Adding air: ‘Re-oxygenate’ marriage in an era of suffocation

Today’s couples are using marriage as a tool to better themselves and expect a more intense partnership  — but that means they spend less time alone, according to Eli Finkel, professor of psychology at Northwestern University.

That intense togetherness can lead to what Finkel describes as suffocation.

Eli Finkel, professor of psychology and management and organizations at Northwestern University, speaks about the modern of suffocation of marriage at the AAAS annual meeting in Chicago Sunday.  Natalie Pacini/MEDILL
Eli Finkel, professor of psychology and management and organizations at Northwestern University, speaks about the suffocation of modern marriage at the AAAS annual meeting in Chicago Sunday. Natalie Pacini/MEDILL

As factors such as work responsibilities and time spent with kids interfere with this crucial quality time, Finkel noted that couples can “re-oxygenate” their marriages. This means optimizing their communication with one another and trying to evaluate conflict from a neutral standpoint, and increasing “couple time” while mutually expecting less of each other at times.

Finkel spoke about his research on marriage at the American Association for the Advancement of Science in Chicago.

He described the history of marriage models in the United States and how they have transitioned compared to a hierarchy of needs developed Abraham Maslow developed in the 1940s.

In what he calls the Pragmatic Model of Marriage, unions in the 18th and 19th centuries focused on Maslow’s levels of more basic safety and physiological needs.  Civic institutions were much less prevalent than they are today to ensure basic needs, so spouses turned to each other mainly for food, shelter and safety.

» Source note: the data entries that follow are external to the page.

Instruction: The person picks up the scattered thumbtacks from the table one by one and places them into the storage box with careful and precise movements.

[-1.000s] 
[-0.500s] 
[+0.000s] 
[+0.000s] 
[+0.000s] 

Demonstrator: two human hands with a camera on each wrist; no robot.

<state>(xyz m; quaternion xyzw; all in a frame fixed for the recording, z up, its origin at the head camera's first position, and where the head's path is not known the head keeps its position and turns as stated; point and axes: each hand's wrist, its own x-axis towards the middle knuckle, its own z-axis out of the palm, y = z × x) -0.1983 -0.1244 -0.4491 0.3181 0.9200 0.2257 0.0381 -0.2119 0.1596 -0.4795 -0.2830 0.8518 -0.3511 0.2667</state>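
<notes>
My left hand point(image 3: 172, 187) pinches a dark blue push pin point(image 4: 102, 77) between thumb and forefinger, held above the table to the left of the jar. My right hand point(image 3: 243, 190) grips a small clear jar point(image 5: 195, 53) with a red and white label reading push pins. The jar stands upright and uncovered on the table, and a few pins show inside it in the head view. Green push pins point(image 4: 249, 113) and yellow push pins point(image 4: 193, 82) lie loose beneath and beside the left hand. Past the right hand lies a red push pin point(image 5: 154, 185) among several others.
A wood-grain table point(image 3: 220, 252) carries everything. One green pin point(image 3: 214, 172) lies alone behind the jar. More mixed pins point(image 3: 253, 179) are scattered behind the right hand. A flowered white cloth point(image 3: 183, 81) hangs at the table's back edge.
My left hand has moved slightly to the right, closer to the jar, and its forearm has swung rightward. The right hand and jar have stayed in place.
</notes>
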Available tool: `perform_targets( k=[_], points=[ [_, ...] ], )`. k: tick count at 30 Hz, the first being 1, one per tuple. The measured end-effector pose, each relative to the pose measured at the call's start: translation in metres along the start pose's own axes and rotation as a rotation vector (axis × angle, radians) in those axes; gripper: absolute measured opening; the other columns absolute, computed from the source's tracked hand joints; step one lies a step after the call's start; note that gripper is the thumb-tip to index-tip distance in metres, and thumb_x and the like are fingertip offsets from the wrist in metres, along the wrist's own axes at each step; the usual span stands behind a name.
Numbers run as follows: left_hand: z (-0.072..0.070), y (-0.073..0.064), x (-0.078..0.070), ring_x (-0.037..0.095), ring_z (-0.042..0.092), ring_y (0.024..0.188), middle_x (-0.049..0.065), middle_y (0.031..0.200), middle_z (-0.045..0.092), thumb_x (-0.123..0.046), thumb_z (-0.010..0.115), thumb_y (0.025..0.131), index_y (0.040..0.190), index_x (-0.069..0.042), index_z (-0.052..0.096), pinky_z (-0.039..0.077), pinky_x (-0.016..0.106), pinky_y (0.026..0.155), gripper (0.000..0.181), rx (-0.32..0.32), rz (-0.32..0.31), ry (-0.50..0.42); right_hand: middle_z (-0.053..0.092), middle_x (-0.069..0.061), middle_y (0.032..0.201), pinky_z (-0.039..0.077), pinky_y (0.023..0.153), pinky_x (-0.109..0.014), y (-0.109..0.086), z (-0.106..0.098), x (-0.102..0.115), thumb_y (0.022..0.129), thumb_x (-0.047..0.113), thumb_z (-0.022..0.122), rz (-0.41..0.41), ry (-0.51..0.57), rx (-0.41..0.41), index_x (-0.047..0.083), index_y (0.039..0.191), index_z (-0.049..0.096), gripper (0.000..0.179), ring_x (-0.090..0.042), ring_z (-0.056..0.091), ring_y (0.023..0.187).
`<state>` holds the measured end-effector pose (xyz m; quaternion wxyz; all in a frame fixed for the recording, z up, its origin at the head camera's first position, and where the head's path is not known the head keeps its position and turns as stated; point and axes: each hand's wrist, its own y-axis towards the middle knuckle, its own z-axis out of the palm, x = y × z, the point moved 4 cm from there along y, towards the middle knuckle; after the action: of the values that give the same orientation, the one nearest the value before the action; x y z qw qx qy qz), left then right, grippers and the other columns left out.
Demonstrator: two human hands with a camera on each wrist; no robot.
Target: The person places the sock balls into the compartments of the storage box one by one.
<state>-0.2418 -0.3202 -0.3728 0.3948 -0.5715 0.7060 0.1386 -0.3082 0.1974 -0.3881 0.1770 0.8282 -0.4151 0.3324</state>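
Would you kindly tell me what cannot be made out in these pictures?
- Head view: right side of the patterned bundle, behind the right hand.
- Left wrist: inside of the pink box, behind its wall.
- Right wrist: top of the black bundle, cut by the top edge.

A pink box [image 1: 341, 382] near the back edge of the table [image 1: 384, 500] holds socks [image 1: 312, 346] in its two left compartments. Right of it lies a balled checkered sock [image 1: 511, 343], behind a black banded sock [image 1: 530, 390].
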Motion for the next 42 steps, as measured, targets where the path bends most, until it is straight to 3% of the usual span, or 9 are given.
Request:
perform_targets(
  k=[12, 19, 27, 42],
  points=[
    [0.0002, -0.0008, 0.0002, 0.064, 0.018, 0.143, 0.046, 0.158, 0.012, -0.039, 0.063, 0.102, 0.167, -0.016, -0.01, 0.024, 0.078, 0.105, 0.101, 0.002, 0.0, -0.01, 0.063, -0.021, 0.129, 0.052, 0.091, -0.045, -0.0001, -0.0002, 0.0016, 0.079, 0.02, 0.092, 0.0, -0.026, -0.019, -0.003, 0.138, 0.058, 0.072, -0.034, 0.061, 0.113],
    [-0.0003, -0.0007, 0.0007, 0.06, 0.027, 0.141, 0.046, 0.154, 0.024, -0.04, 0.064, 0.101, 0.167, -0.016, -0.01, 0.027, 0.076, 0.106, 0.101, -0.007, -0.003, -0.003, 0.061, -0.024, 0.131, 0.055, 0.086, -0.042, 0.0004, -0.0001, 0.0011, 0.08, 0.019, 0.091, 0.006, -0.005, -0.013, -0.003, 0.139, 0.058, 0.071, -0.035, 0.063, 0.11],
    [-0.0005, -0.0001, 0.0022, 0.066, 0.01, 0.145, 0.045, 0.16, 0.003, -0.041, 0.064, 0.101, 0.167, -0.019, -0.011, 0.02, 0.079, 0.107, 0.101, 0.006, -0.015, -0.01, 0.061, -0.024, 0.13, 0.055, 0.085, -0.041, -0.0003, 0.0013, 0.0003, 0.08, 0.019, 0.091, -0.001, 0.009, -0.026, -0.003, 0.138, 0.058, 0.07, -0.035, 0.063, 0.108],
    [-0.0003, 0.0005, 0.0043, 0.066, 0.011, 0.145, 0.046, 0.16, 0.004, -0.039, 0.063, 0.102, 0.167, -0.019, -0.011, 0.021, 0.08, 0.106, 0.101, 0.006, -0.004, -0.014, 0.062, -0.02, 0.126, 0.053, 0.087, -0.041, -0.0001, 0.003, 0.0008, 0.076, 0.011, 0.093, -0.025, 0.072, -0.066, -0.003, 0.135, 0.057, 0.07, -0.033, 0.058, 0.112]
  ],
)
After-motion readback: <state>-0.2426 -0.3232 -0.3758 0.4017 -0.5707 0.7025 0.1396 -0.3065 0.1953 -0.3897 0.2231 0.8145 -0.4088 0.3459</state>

But in the mid-19th century, as basic survival became less of a concern for most individuals, couples began to seek more than just the basics from one another; they sought love and belonging.  This transition required a greater mutual understanding of each other’s feelings than most marriages in decades prior.

In contrast, today’s marriages are looking to fulfill the esteem and self-actualization portions of Maslow’s hierarchy.  This is not to say, according to Finkel, that modern marriages are more demanding than those of the past.

“As you go up Maslow’s hierarchy, what you’re asking of the marriage itself is deeper, more profound insight into each other’s core essence,” Finkel said. “You must understand him at a pretty deep level to know that his unique psychological constellation of strengths and limitations are. And the way that you need to do that… is time – quality time together.”

“I do not believe,” Finkel said, “that we are asking more of our marriages today than we did in 1800 or in 1900 or in 1950 or any other time… What we are asking is different.”